UK flooding: Dozens spend night in Sheffield Meadowhall shopping centre
Dozens of people have spent the night in a shopping centre in Sheffield after torrential downpours flooded the city's streets.
People bedded down on benches and chairs in the Meadowhall centre, while others tried throughout the night to get home in cars or taxis.
A major incident was declared in Sheffield as rain continued overnight.
Elsewhere, in Rotherham firefighters rescued people by boat who were stranded in the Parkgate centre.
People are being told to evacuate their homes in the villages of Old Kirk Sandall and Sandal Grove near Doncaster after the River Don burst its banks.
There are three severe flood warnings - meaning a danger to life - in place along the River Don.
More than 100 flood warnings remain in place, mostly in the north of England, with the rain causing serious disruption to roads and rail services.
The Environment Agency said a number of high volume pumps were being used to move water away from homes in Catcliffe in Rotherham.
Sheffield City Council said several major roads from Derbyshire to Sheffield remained closed.
Earlier on Thursday, 35 homes in Mansfield, Nottinghamshire, were evacuated after a mudslide caused by torrential rain.
'Tired and stressed'
In Sheffield, hundreds of people - including those attending the Christmas Live event, which was cancelled - were kept inside Meadowhall centre by police after the surrounding streets were flooded.

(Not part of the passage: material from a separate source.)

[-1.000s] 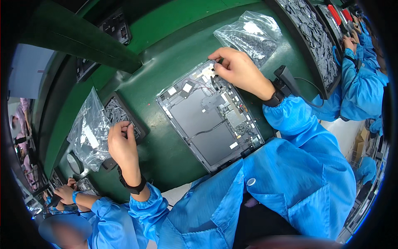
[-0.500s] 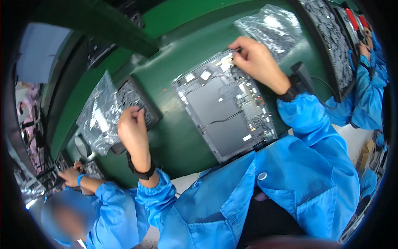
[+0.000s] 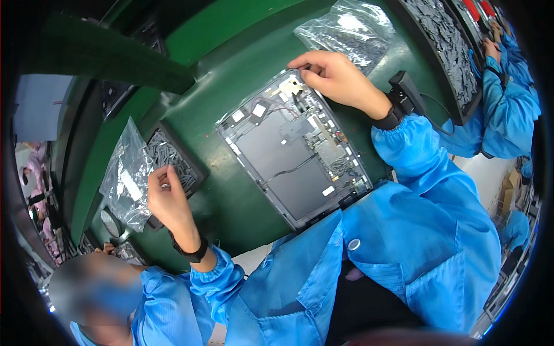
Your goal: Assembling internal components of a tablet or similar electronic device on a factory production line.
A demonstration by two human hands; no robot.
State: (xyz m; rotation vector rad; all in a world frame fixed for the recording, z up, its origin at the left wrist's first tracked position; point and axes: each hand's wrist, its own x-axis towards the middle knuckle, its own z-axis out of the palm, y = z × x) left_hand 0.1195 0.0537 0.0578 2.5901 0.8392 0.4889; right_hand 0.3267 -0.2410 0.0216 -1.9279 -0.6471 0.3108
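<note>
An opened tablet-like device [image 3: 277, 167] lies on the green worktable, its large dark flat cells, circuit boards and cables exposed. At its far corner is my right hand [image 3: 337, 78], thumb and index finger closed on the edge; whether a small part sits between them is hidden. My left hand [image 3: 168, 202] hovers at the near side of a dark tray [image 3: 193, 164] of small dark grey strips [image 3: 164, 151]. Its fingers are curled with thumb and fingertip close together, and anything between them is too small to make out. A clear plastic bag [image 3: 127, 179] lies beside that tray.
Another clear bag [image 3: 349, 34] with dark pieces lies beyond my right hand. To the right stand a black adapter-like block [image 3: 407, 92] with a cable and a long tray of dark pieces [image 3: 447, 55]. Co-workers in blue sleeves [image 3: 508, 127] sit at both sides. A dark green post [image 3: 115, 49] rises far left.
The whole scene has shifted left in view. My right index finger now reaches further along the device's corner. My left hand stays by the small tray, with its fingers slightly turned.
</note>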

The centre later reopened but many people chose to stay overnight, after being unable to get home.
Disney Store worker Jodie Whelan, 23, stayed at the centre, where she said staff were handing out free drinks and trying to arrange taxis.
She said she travelled in for her shift by bus but said getting back was "an absolute no-go".
"I'm feeling very tired," she added. "A bit fed up but trying to make the best out of an awful situation. The atmosphere is very weird but communal.
"Some people got a bit rowdy and it was upsetting seeing some older people and people with babies or children, but thankfully we are all warm and safe."
Another member of staff, Luke Turner, who works at a restaurant, said he was unable to drive home after his shift so bedded down in the stockroom where he said he could use "aprons" as a pillow.
"I've got options, I could have got a taxi home but that still leaves me having to get a taxi back to work tomorrow," Mr Turner, from Chesterfield, said.
"I had an offer from my higher management that if I could get a hotel room for the night... but unfortunately all the hotel rooms around me are full."
"There's people in suits sleeping, one guy in a Tesco uniform," he added.
Meanwhile Charlotte Lowther-Fuller, 18, from Grimsby said she was unable to get to a taxi as the roads and junction were cordoned off.
"It was impossible for him to get us," she said, adding: "I am feeling quite tired, drained and cold from the whole situation and just want to get home as I have college to go to in the morning."
Sixth-form student Rosie De Roeck, 16, from Kirkby-in-Ashfield, spent around nine hours in the centre with her friend before her mum managed to rescue her shortly before 01:00 GMT.
It was "horrible" and "quite scary", she said, adding that Primark stayed open late, with her and many others buying pyjamas after getting wet in the rain.
She said coffee chain Starbucks gave out free cookies and a man who was also stranded shared a box of crisps he had bought.
College student Saskia Hazelwood, 17, from Doncaster, who was stranded with three friends when trains were cancelled, said people were "stressed, tired and bored" in the centre.
"My dad tried to drive but he literally couldn't get in," she said. "He tried going up all the back roads, up streets the other way, he couldn't get in."
At shortly after midnight, Sheffield City Council declared a major incident, saying there was "some water" coming over the top of the River Don's defences, but it was not yet a breach.
According to the forecast from the Environment Agency, the River Don at Doncaster is predicted to reach its highest recorded level later on Friday.
Meadowhall shopping centre said it would open as normal on Friday, providing the Environment Agency lifts its flood warning as forecasted.
"Whilst the extreme weather conditions persist, the centre remains dry and secure," it said in a statement.
South Yorkshire Police worked through the night to move up to 100 people who were stranded in the Parkgate Shopping Park in Rotherham.
Alex Johnson, South Yorkshire's deputy chief fire officer, said additional resources had been brought in from elsewhere in the country - that included five high-volume pumps and five more boat crews.
Rotherham Borough Council urged residents to stay at home and not leave unless told to by emergency services.
"Roads across the region have been adversely affected and we would advise people not to travel unless it is absolutely necessary," the council said in a statement.
Earlier on Thursday, South Yorkshire Police said there were "significant issues" in Doncaster, with Bentley, Toll Bar and Scawthorpe the worst affected areas.
The weather has also caused train services to be cancelled.
Northern Rail issued a "do not travel" warning to commuters using three routes, saying flooding had closed the lines between Sheffield and Gainsborough, Sheffield and Lincoln and Hebden Bridge and Manchester Victoria.
Fears about rising river levels on the River Ryton in Worksop, Nottinghamshire, has led to a number of homes being evacuated in Central Avenue.